▶ _WORK TASK_: Starting at the top line and ending at the bottom one, repeat the entries exactly and drop every picture.

Extracted records
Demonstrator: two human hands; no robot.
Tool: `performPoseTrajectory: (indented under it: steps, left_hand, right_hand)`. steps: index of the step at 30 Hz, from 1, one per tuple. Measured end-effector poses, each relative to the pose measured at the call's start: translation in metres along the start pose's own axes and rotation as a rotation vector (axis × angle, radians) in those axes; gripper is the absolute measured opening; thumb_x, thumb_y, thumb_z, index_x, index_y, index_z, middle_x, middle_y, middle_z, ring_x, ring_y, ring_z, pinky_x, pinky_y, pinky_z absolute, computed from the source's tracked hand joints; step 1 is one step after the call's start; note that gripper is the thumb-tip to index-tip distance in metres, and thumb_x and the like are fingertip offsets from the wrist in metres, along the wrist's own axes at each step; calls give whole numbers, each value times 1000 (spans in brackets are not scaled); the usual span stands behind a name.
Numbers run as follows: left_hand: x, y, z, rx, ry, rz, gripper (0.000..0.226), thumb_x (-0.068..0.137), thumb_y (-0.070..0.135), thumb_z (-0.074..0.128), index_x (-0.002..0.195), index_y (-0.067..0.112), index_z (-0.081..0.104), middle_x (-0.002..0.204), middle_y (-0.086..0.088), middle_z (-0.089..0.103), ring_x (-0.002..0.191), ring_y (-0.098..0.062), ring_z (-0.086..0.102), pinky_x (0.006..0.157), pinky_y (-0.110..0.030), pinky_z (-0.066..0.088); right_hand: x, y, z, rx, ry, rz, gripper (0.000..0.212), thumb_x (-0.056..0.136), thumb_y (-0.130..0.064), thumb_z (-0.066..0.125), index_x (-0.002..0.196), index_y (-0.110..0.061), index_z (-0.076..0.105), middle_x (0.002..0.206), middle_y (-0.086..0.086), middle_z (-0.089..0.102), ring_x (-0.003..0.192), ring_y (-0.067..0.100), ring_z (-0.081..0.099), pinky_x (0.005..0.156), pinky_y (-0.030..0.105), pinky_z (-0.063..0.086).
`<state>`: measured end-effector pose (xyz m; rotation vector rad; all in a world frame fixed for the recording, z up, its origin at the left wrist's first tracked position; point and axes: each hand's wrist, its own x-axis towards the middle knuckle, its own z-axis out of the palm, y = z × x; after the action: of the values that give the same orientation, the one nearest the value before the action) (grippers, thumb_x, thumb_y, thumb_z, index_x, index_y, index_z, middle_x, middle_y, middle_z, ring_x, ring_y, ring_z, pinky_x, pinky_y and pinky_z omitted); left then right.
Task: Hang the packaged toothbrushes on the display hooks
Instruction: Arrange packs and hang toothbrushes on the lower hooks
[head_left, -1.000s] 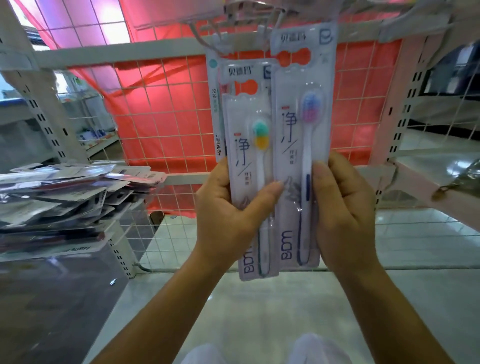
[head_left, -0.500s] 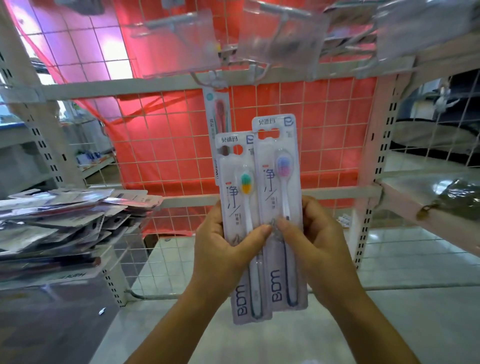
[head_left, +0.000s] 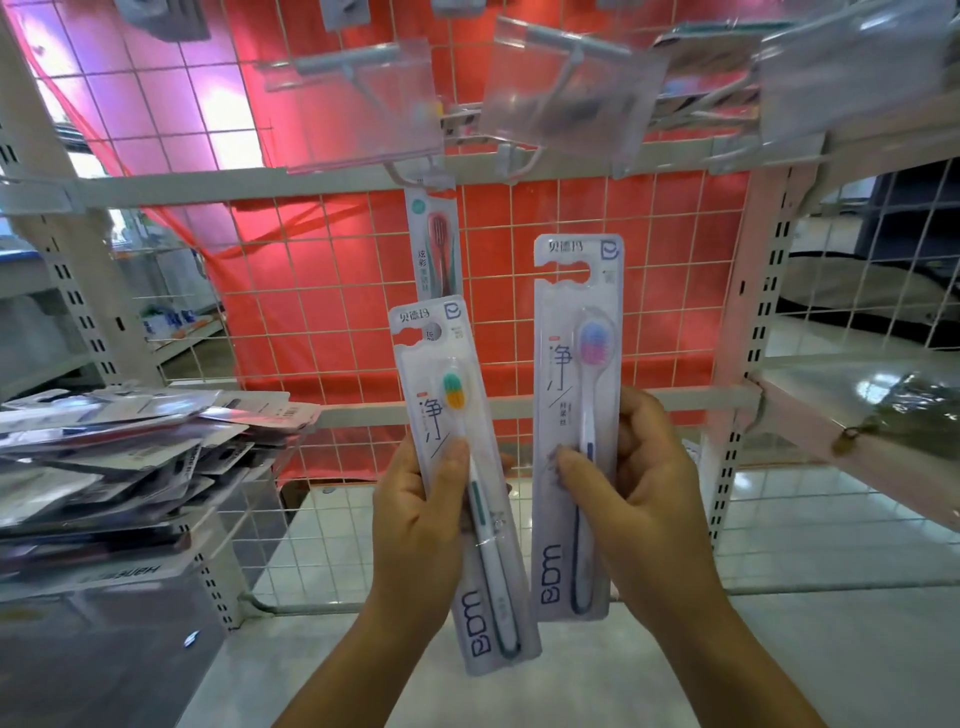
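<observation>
Hands, both raised before the rack. Our left hand (head_left: 415, 525) gripped the lower half of the teal-handled toothbrush pack (head_left: 441, 364), thumb laid across its front and fingers curled behind. This pack tilted, its top leaning left. Our right hand (head_left: 639, 499) pinched the blue-handled toothbrush pack (head_left: 576, 415) at mid-length, thumb on the front and fingers behind, and held it upright and higher than the other. We saw the two packs side by side with a narrow gap between them, neither one on a hook. Farther off, just above the left pack, a red toothbrush pack (head_left: 435, 244) hung from a display hook (head_left: 415, 179) at the white crossbar (head_left: 260, 187). Clear label holders (head_left: 358, 104) projected toward us from the hooks higher up. Behind all this ran the white wire grid (head_left: 322, 291), backed by a red sheet (head_left: 675, 260). At near left, on a shelf, lay a loose pile of packaged toothbrushes (head_left: 130, 452). At right we noted a pale shelf board (head_left: 831, 415).
</observation>
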<state>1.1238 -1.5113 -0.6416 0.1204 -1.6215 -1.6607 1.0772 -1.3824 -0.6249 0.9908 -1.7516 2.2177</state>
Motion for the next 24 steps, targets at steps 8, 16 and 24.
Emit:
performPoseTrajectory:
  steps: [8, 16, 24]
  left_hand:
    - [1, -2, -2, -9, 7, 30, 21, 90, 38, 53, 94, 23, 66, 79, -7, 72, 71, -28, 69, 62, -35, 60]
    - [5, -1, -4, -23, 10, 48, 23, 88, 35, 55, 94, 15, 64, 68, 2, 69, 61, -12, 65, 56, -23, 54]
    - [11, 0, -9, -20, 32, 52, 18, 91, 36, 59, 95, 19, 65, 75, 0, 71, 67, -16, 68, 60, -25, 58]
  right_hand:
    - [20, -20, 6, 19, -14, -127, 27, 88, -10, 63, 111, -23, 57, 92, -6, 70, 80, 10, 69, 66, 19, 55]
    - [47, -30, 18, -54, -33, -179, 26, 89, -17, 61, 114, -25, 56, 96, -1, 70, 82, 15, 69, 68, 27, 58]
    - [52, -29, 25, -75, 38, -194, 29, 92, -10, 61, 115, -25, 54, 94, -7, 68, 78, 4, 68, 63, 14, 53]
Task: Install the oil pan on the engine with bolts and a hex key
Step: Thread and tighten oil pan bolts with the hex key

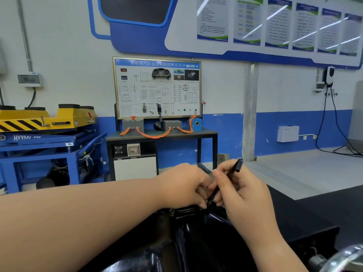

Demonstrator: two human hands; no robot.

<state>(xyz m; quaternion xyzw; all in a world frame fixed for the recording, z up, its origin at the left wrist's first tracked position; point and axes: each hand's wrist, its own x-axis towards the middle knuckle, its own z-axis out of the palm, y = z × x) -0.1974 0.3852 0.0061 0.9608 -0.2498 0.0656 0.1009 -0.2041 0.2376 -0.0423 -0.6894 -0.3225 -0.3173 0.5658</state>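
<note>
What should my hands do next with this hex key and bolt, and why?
Probably twist the long black hex key with the right hand to start the small brass-coloured bolt threading. The key's tip meets the bolt at the rim of the glossy black oil pan, and the left hand seems to pinch the bolt to steady it.

Bottom centre, left hand (182, 185) and right hand (242, 193) meet over the oil pan (196, 238), hex key (228, 176) in the right. Behind, a training board (157, 87) stands on a worktop (205, 132), lift cart (39, 124) to its left.
</note>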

▶ _TASK RESULT_:
Demonstrator: two human hands; no robot.
Tool: `performPoseTrajectory: (indented under it: steps, left_hand, right_hand)`. steps: index of the step at 30 Hz, from 1, one per tuple. Measured end-effector poses, each relative to the pose measured at the call's start: translation in metres along the start pose's own axes and rotation as a rotation vector (axis × angle, radians) in those axes; gripper is the absolute measured opening; thumb_x, thumb_y, thumb_z, index_x, index_y, index_z, middle_x, middle_y, middle_z, ring_x, ring_y, ring_z, pinky_x, pinky_y, pinky_z absolute, computed from the source's tracked hand joints; step 1 is one step after the call's start; note that gripper is the thumb-tip to index-tip distance in metres, and thumb_x and the like are fingertip offsets from the wrist in metres, along the wrist's own axes at each step; calls give whole numbers, each value times 1000 (spans in brackets are not scaled); the usual span stands behind a name.
Numbers run as follows: left_hand: x, y, z, rx, ry, rz, gripper (0.000..0.226), thumb_x (-0.068..0.137), thumb_y (-0.070..0.135), thumb_z (-0.074..0.128), index_x (-0.002..0.195), index_y (-0.067..0.112), index_z (-0.081..0.104), middle_x (-0.002..0.204), middle_y (-0.086..0.088), middle_z (-0.089..0.103), ring_x (-0.002..0.191), ring_y (-0.098..0.062), ring_z (-0.086..0.102), pinky_x (0.006..0.157), pinky_y (-0.110..0.030), pinky_z (-0.066..0.088); right_hand: x, y, z, rx, ry, rz, gripper (0.000..0.212), thumb_x (-0.056..0.136), thumb_y (-0.130..0.064), thumb_z (-0.066..0.125), index_x (-0.002..0.196), index_y (-0.110..0.061), index_z (-0.076..0.105), middle_x (0.002..0.206), middle_y (-0.086..0.086), middle_z (-0.089..0.102), ring_x (-0.003..0.192), ring_y (-0.067..0.100), ring_z (-0.081..0.099), pinky_x (0.005..0.156), pinky_y (-0.030..0.105), pinky_z (-0.063..0.086).
`<state>`: measured end-effector pose (xyz m; rotation vector rad; all in a world frame fixed for the recording, z up, its origin at the left wrist's first tracked position; point and axes: each hand's wrist, its own x-axis towards the middle knuckle, its own z-axis out of the palm, y = z × x; after the action: of the values that give the same orientation, the one nearest the value before the action) (grippers, thumb_x, thumb_y, thumb_z, index_x, index_y, index_z, middle_x, middle_y, middle_z, ring_x, ring_y, ring_z, pinky_x, pinky_y and pinky_z omitted); left then right.
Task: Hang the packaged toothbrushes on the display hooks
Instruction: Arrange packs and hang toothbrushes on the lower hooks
[head_left, -1.000s] 
[head_left, -0.500s] 
[head_left, +0.000s] 
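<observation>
Hands, both raised before the rack. Our left hand (head_left: 415, 525) gripped the lower half of the teal-handled toothbrush pack (head_left: 441, 364), thumb laid across its front and fingers curled behind. This pack tilted, its top leaning left. Our right hand (head_left: 639, 499) pinched the blue-handled toothbrush pack (head_left: 576, 415) at mid-length, thumb on the front and fingers behind, and held it upright and higher than the other. We saw the two packs side by side with a narrow gap between them, neither one on a hook. Farther off, just above the left pack, a red toothbrush pack (head_left: 435, 244) hung from a display hook (head_left: 415, 179) at the white crossbar (head_left: 260, 187). Clear label holders (head_left: 358, 104) projected toward us from the hooks higher up. Behind all this ran the white wire grid (head_left: 322, 291), backed by a red sheet (head_left: 675, 260). At near left, on a shelf, lay a loose pile of packaged toothbrushes (head_left: 130, 452). At right we noted a pale shelf board (head_left: 831, 415).
</observation>
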<state>1.1238 -1.5113 -0.6416 0.1204 -1.6215 -1.6607 1.0772 -1.3824 -0.6249 0.9908 -1.7516 2.2177</state>
Motion for the next 24 steps, targets at steps 8, 16 and 24.
Emit:
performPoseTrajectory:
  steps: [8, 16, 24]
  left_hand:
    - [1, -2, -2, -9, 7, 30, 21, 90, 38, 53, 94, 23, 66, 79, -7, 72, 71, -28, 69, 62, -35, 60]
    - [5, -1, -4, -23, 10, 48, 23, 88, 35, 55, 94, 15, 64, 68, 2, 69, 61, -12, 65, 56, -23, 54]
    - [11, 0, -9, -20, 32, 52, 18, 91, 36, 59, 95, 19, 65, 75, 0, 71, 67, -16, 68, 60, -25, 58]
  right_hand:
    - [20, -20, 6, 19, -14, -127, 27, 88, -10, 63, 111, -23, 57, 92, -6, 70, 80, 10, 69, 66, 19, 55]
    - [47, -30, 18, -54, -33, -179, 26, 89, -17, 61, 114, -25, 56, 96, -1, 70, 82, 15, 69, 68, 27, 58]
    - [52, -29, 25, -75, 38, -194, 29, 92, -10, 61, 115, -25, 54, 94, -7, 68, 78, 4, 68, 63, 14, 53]
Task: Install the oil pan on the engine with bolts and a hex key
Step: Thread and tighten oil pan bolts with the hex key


Demonstrator: two human hands; no robot.

<state>(xyz m; quaternion xyzw; all in a world frame fixed for the recording, z up, its origin at the left wrist's first tracked position; point and axes: each hand's wrist, its own x-axis towards the middle knuckle, its own z-axis out of the palm, y = z × x) -0.1974 0.3852 0.0061 0.9608 -0.2498 0.0656 0.1009 -0.2041 0.2376 -0.0423 -0.6894 -0.3225 -0.3173 0.5658</state>
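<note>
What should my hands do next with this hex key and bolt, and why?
Probably twist the long black hex key with the right hand to start the small brass-coloured bolt threading. The key's tip meets the bolt at the rim of the glossy black oil pan, and the left hand seems to pinch the bolt to steady it.

Bottom centre, left hand (182, 185) and right hand (242, 193) meet over the oil pan (196, 238), hex key (228, 176) in the right. Behind, a training board (157, 87) stands on a worktop (205, 132), lift cart (39, 124) to its left.
</note>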

The output given is complete.